From the first line to the last, copy the material exactly and leave the pictures out.

Given material ::
════════

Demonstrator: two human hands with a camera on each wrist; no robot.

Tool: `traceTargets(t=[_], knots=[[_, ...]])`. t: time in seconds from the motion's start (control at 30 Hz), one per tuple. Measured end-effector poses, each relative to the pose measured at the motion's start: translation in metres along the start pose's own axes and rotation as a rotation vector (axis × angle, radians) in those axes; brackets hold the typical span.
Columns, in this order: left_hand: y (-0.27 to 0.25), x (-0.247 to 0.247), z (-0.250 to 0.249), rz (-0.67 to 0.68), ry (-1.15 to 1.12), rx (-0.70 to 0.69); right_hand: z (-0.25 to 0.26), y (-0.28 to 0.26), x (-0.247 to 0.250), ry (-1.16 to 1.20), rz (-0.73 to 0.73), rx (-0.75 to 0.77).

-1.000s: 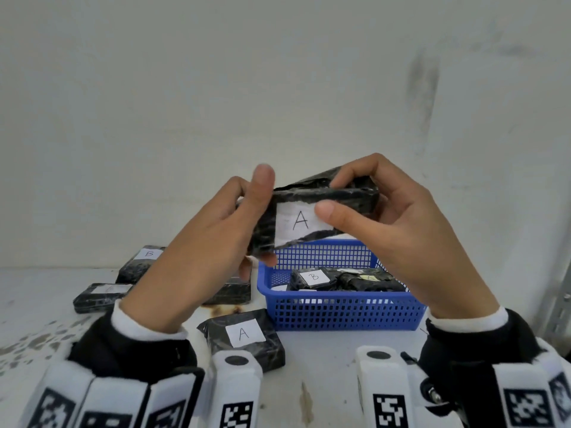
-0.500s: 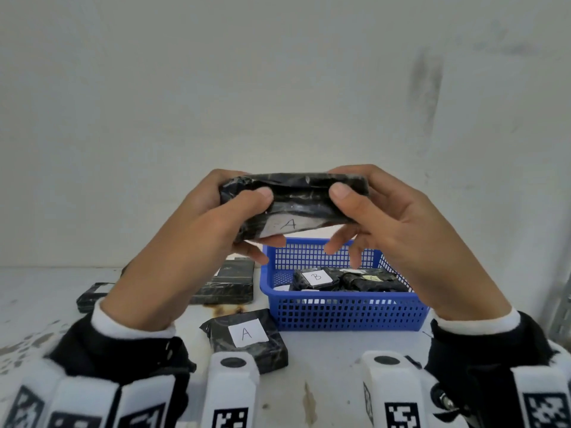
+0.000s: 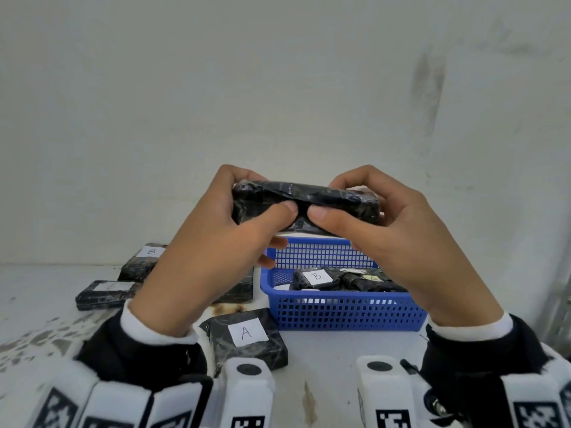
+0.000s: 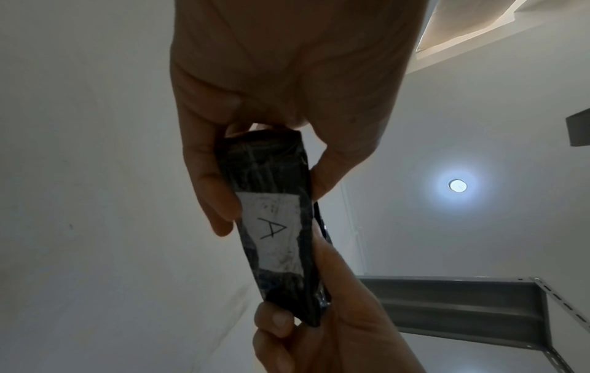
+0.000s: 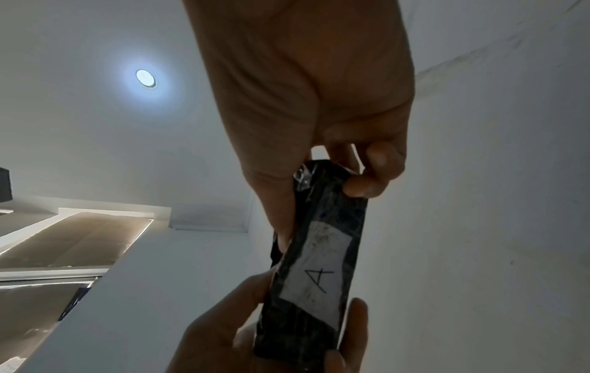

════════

Result of this exercise ::
Demonstrator: two human hands with a camera on each wrist; no robot.

Tool: `traceTargets(t=[_], knots=[[_, ...]])`. t: time in seconds from the motion's start (control at 30 Hz), one per tuple. Measured end-effector poses, each relative to the pose measured at the motion's start: translation in metres along the start pose's own axes and rotation as a rotation vector (axis × angle, radians) in those axes; brackets hold the typical span.
Columns, in this order: left_hand: y (-0.27 to 0.25), x (-0.247 to 0.247), z (-0.250 to 0.249), rz (-0.67 to 0.68), ry (-1.15 to 1.12), rx (-0.70 to 0.69); right_hand: z (-0.25 to 0.26), y (-0.28 to 0.26), x (-0.247 to 0.250), ry (-1.16 to 1.20), rz (-0.73 to 0.73), rx (-0.75 to 0.77).

-1.000s: 
-0.500s: 
+0.000s: 
+0.000s: 
+0.000s: 

There is nothing further in this answer.